Gerard Espuga s’exprime dans le même sens, rappelant que ces clauses sont de plus en plus courantes non seulement dans les contrats avec les influenceurs, mais aussi avec les sportifs, les ambassadeurs de marques et autres personnalités publiques.
La marque ne se contente pas de louer des espaces publicitaires. Engagez également la crédibilité, l’image et la capacité d’influence d’une personne spécifique
Les experts s’accordent à dire que ces clauses couvrent généralement des cas tels que les comportements discriminatoires, la publicité illicite, la fraude d’audience, le non-respect de la réglementation, les attaques graves contre la marque elle-même ou les comportements pouvant générer une atteinte à la réputation objectivement accréditable.
Responsabilités
Une autre question clé est de savoir qui répond lorsqu’une collaboration aboutit à un problème juridique ou économique.
Selon Carmen Pérez Andújar, il est important de distinguer la responsabilité envers les autorités et la relation interne entre l’entreprise et le créateur.
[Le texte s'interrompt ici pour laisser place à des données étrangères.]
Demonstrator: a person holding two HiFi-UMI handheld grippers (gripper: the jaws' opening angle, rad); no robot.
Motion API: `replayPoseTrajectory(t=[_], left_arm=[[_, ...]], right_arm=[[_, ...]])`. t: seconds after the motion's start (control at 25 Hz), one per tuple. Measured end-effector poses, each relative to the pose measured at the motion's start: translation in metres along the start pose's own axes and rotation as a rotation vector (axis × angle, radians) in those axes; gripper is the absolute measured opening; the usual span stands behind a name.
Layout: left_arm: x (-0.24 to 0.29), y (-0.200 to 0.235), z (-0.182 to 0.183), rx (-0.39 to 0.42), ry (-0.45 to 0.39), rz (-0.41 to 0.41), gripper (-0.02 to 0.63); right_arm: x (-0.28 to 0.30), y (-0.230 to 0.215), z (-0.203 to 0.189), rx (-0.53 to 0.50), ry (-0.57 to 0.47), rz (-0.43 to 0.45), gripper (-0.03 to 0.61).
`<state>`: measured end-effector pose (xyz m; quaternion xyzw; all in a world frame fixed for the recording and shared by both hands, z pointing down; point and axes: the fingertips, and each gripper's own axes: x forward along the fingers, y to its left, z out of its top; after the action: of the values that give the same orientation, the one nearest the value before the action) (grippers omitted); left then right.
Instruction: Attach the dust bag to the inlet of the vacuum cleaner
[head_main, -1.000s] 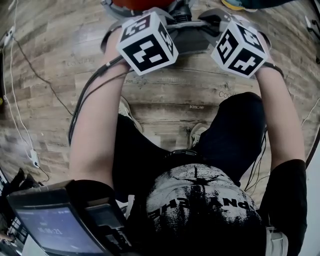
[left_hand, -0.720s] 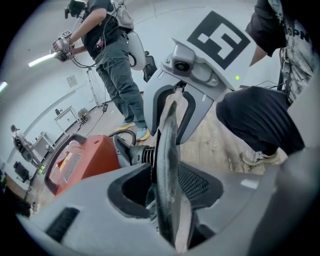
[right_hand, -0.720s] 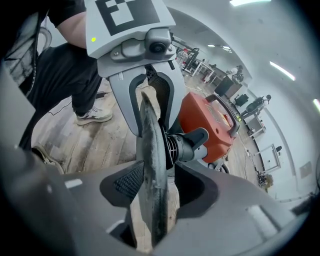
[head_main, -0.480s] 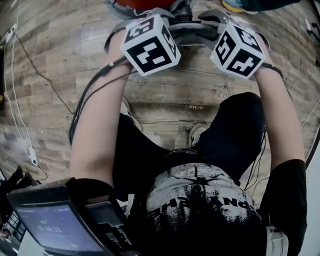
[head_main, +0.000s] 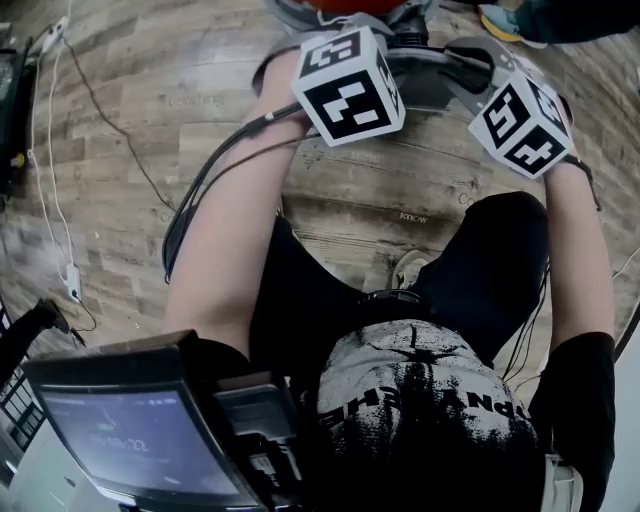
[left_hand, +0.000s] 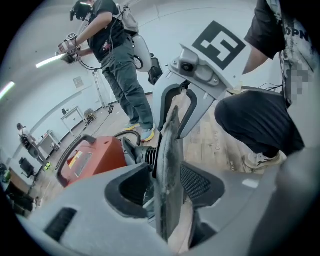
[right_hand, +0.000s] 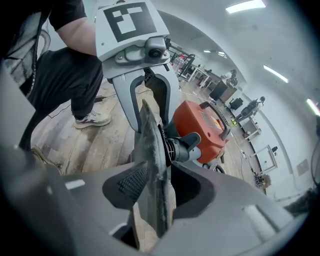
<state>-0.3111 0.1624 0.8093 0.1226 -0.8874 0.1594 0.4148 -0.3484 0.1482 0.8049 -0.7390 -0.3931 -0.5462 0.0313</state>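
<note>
Dust bag (left_hand: 167, 165): stood edge-on between both pairs of jaws, near the red vacuum cleaner (right_hand: 200, 125).
Left gripper (left_hand: 162, 187): jaws were spread wide round the bag.
Right gripper (right_hand: 159, 187): jaws were closing, bag between them.
Head view: showed only the marker cubes (head_main: 350, 85); bag hidden.

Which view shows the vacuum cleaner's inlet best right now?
The right gripper view: the ribbed inlet juts from the orange vacuum cleaner, right beside the edge of the dust bag. The left gripper view shows it partly behind the bag. The head view shows only a red sliver of the vacuum, no inlet.
</note>
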Motion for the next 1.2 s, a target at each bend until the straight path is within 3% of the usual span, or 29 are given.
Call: replayPoseTrajectory(t=[0.2, 0.36, 0.48, 0.6, 0.76, 0.84, 1.0, 1.2], left_arm=[[-0.032, -0.002, 0.012, 0.01, -0.067, 0.069, 0.157], [-0.047, -0.003, 0.023, 0.002, -0.184, 0.13, 0.006], [-0.054, -0.008, 0.027, -0.025, -0.267, 0.145, 0.006], [-0.073, -0.004, 0.036, -0.099, -0.373, 0.169, 0.005], [-0.098, 0.003, 0.048, -0.229, -0.572, 0.12, 0.005], [-0.108, 0.012, 0.047, -0.245, -0.648, 0.085, 0.005], [-0.139, 0.032, 0.047, -0.225, -0.712, 0.059, 0.005], [-0.209, 0.064, 0.061, -0.336, -0.766, 0.1, 0.005]], right_arm=[[-0.024, 0.002, 0.009, 0.034, -0.075, -0.021, 0.138], [-0.038, 0.0, 0.025, 0.121, -0.223, -0.051, 0.069], [-0.049, -0.008, 0.04, 0.204, -0.355, -0.111, 0.005], [-0.062, -0.012, 0.058, 0.245, -0.486, -0.128, 0.005], [-0.071, -0.011, 0.079, 0.345, -0.632, -0.128, 0.005], [-0.068, -0.015, 0.09, 0.387, -0.658, -0.13, 0.005], [-0.074, -0.028, 0.106, 0.422, -0.641, -0.141, 0.005], [-0.143, -0.054, 0.133, 0.452, -0.579, -0.14, 0.005]])
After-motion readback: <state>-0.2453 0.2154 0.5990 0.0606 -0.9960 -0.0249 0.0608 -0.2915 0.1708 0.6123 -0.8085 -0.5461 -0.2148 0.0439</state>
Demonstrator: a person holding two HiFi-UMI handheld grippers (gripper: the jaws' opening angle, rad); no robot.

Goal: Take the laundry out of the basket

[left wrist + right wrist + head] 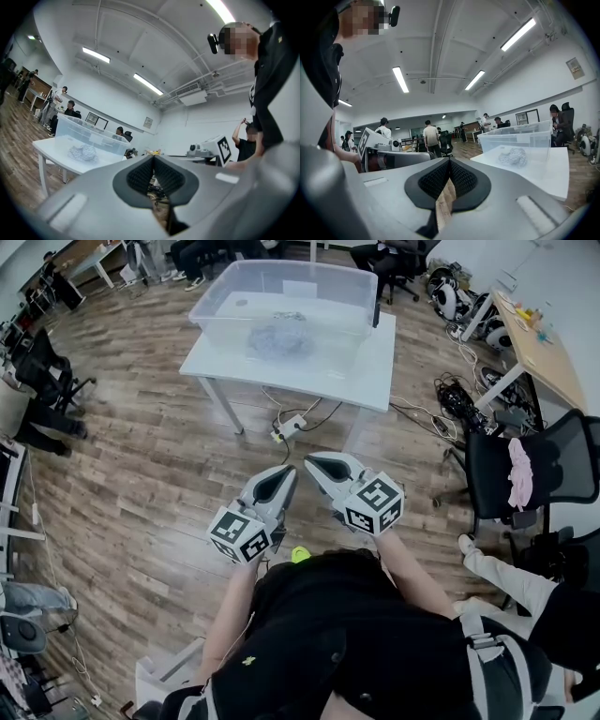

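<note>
Tabletop point(370, 371), white, stands well ahead of the person. On it sits the clear basket point(281, 296), its long side running across the head view. Laundry point(278, 338), a crumpled pale heap with no clear long axis, lies on the basket's bottom, towards the near wall. The left hand-held gripper point(286, 471) and right hand-held gripper point(315, 463) hang side by side, well short of the tabletop, both with jaws closed on nothing. The heap lies straight ahead, slightly towards the left one, which I judge marginally nearer. Either must open before reaching over the rim.
</note>
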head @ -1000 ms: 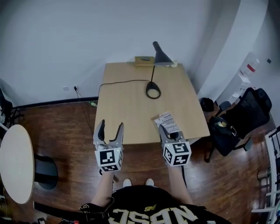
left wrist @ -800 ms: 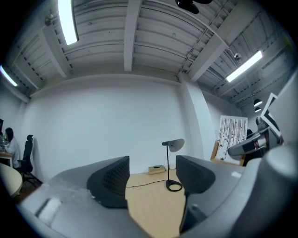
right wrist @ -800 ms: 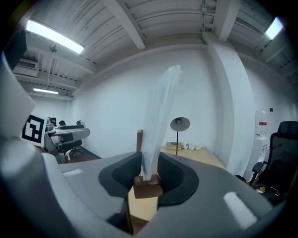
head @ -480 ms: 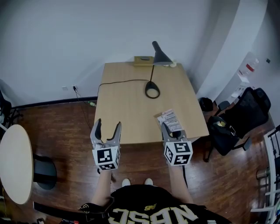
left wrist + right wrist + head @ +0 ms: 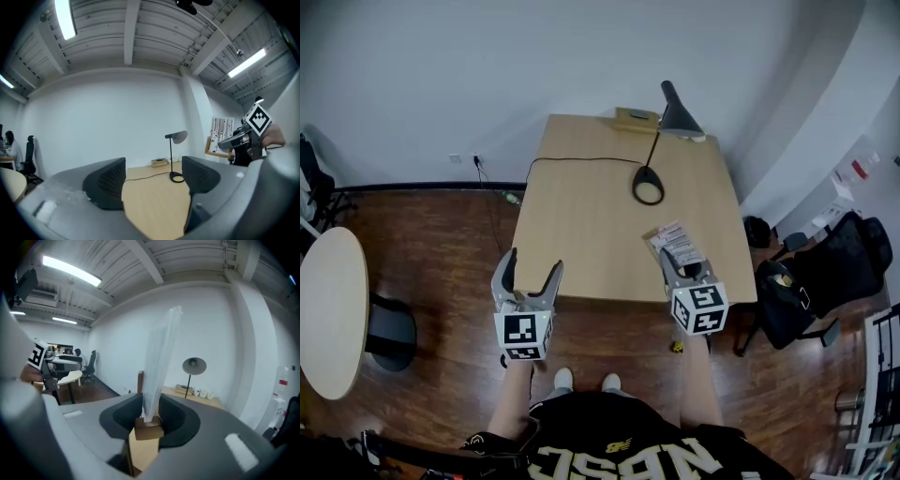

Une administration peut sanctionner quiconque correspond conformément à la réglementation applicable, tandis que le contrat peut établir comment les conséquences économiques seront ensuite réparties entre les deux parties.
En cas de rupture contractuelle imputable à l’influenceur, la marque pourrait réclamer des frais liés au retrait de campagnes, de nouvelles productions, des dépenses de gestion de crise ou de certaines pertes économiques, à condition qu’elle puisse prouver le préjudice subi et le lien direct avec le comportement du créateur.
Gérard Espuga ajoute que les contrats les plus sophistiqués intègrent déjà des clauses d’indemnisation, de restitution d’acomptes ou de pénalités, même s’il rappelle que ces dispositions produisent des effets entre les parties et n’éliminent pas d’éventuelles responsabilités envers les tiers ou envers les autorités.
Un marché plus mature
Pour les experts, tous ces éléments reflètent l’évolution d’une industrie qui a laissé derrière elle l’improvisation de ses premières années.
Les marques continuent de valoriser la portée et le caractère prescriptif des créateurs, mais intègrent désormais de nouveaux facteurs dans l’équation : conformité réglementaire, sécurité juridique, cohérence avec les valeurs de l’entreprise et risque de réputation.
En d’autres termes, le business du marketing d’influence entre dans une nouvelle étape dans laquelle l’audience continue d’être importante, mais elle ne suffit plus à elle seule. Dans un marché de plus en plus professionnel, la confiance commence à compter autant que le nombre de followers.